▶ [WORK REQUIRED] Pictures should be left out while the data beneath this task is written out word for word.

START RECORDS SUPPLIED

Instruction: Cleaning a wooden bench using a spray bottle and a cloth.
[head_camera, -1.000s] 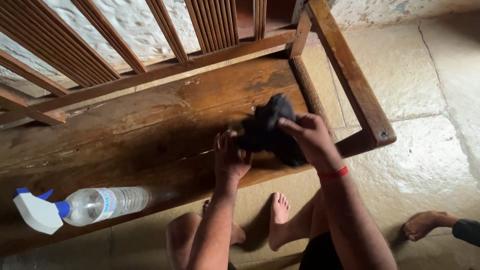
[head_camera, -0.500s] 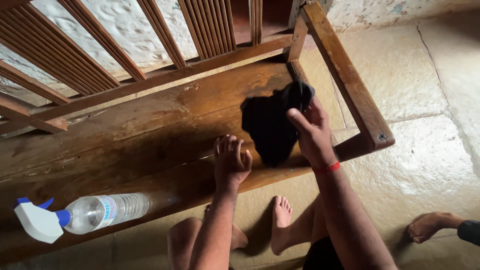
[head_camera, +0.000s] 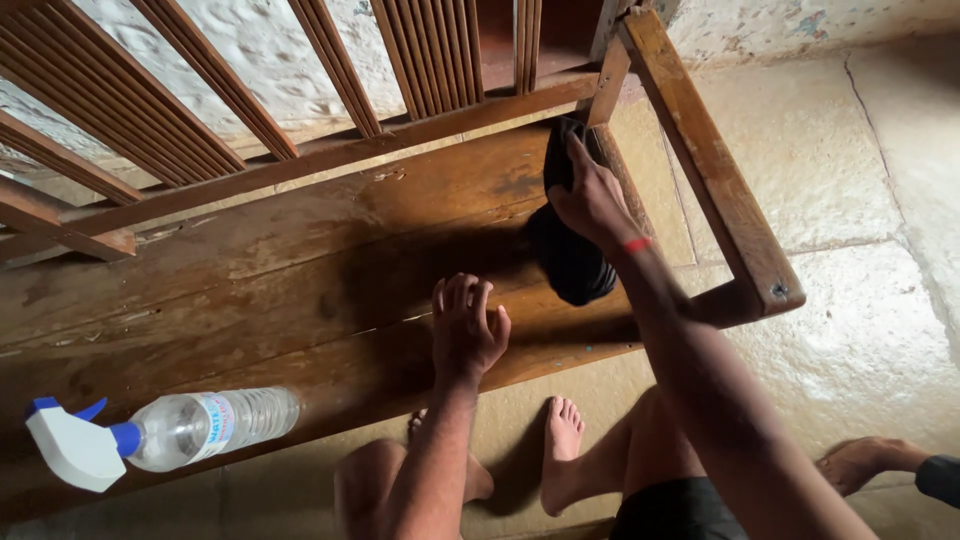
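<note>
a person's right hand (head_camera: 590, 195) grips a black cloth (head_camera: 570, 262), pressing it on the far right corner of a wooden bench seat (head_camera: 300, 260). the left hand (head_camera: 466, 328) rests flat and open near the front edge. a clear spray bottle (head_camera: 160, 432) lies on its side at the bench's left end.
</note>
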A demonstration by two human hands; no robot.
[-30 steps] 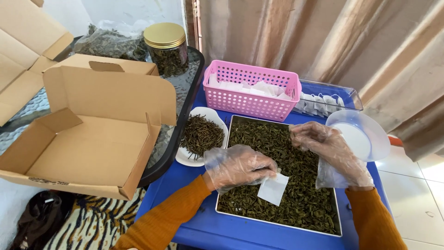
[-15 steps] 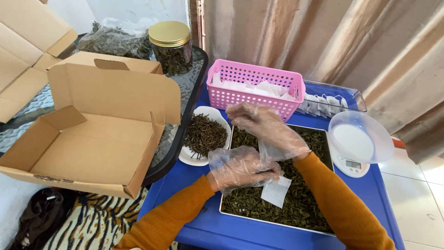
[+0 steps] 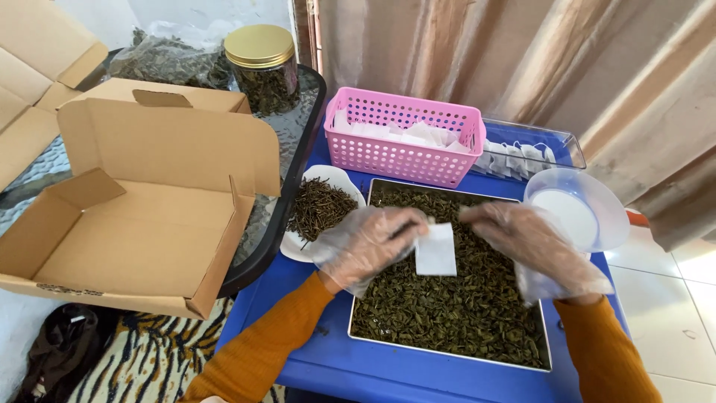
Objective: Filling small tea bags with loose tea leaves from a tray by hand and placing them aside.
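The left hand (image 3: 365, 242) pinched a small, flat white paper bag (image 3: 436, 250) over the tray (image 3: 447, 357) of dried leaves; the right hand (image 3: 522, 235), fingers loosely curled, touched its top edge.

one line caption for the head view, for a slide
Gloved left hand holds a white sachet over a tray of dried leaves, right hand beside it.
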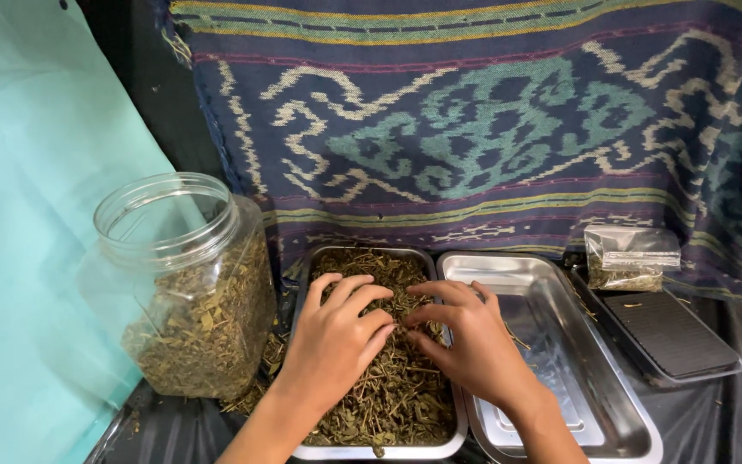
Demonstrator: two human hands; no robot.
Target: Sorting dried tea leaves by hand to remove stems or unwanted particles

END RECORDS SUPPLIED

▶ [EXERCISE ANSWER]
Instruction: Cleaning a wooden bench using a spray bottle and a cloth.
[head_camera, -1.000s] 
[head_camera, -0.500s] 
[head_camera, +0.000s] 
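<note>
a person's right hand (head_camera: 590, 195) grips a black cloth (head_camera: 570, 262), pressing it on the far right corner of a wooden bench seat (head_camera: 300, 260). the left hand (head_camera: 466, 328) rests flat and open near the front edge. a clear spray bottle (head_camera: 160, 432) lies on its side at the bench's left end.
</note>
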A demonstration by two human hands; no robot.
[-30 steps] 
[-15 steps] 
[+0 steps] 
Objective: Filling small tea bags with loose tea leaves from a tray by hand and placing them aside.
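The left hand (image 3: 365, 242) pinched a small, flat white paper bag (image 3: 436, 250) over the tray (image 3: 447, 357) of dried leaves; the right hand (image 3: 522, 235), fingers loosely curled, touched its top edge.

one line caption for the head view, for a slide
Gloved left hand holds a white sachet over a tray of dried leaves, right hand beside it.
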Demonstrator: two human hands; no robot.
Target: Sorting dried tea leaves by hand to remove stems or unwanted particles

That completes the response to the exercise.